» **What you need to do**:
Where does "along" occur in the listing? Copy every line that holds it.
++++++++
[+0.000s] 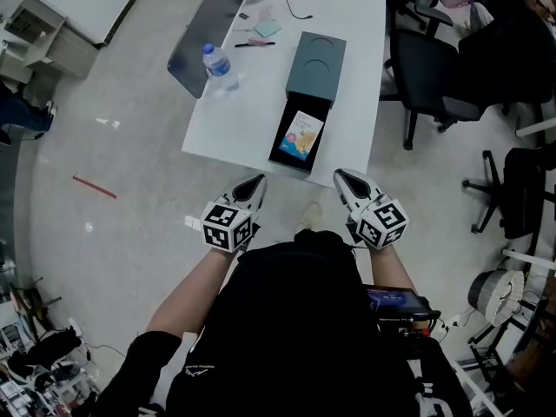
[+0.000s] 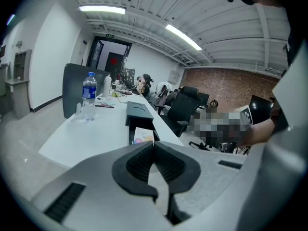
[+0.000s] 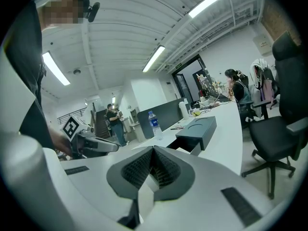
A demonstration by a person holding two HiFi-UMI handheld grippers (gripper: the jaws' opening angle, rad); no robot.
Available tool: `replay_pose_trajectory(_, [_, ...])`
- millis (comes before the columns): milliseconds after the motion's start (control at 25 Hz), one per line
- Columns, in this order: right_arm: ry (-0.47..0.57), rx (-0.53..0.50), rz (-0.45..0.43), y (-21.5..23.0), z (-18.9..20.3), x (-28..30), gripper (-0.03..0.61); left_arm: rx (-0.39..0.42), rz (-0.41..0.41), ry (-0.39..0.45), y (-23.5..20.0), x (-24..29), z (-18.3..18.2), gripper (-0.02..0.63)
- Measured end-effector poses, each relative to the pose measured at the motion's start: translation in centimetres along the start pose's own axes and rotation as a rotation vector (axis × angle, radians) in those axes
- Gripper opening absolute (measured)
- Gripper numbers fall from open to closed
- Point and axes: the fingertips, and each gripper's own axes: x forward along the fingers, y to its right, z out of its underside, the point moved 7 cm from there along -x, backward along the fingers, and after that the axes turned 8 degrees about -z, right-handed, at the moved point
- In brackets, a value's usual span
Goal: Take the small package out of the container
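A dark teal box-shaped container (image 1: 315, 62) lies on the white table (image 1: 230, 120) with its black drawer (image 1: 287, 150) pulled out toward me. The small package (image 1: 302, 135), light blue with colourful print, lies flat in that drawer. My left gripper (image 1: 257, 182) and right gripper (image 1: 341, 176) hover side by side off the table's near end, both shut and empty, short of the drawer. In the left gripper view the shut gripper (image 2: 154, 145) points at the container (image 2: 138, 112) and package (image 2: 143, 135). The right gripper (image 3: 153, 151) sees the container (image 3: 201, 128) from its right side.
A water bottle (image 1: 218, 66) stands at the table's left edge beside a grey partition panel (image 1: 200, 33). A pen and sticky notes (image 1: 259, 35) lie farther back. Black office chairs (image 1: 430, 72) stand right of the table. A person (image 3: 115, 123) stands far off.
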Motion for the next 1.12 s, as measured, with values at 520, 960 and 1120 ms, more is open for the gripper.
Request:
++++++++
» **Task output**:
- Measured end-effector poses, each relative to the pose measured at the motion's start: translation in centimetres along the start pose's own axes and rotation as a rotation vector (axis × angle, radians) in those axes
- Point and axes: the fingertips, and each gripper's own axes: x forward along the fingers, y to its right, z out of its underside, the point moved 7 cm from there along -x, backward along the fingers, and after that the axes turned 8 degrees about -z, right-handed, at the moved point

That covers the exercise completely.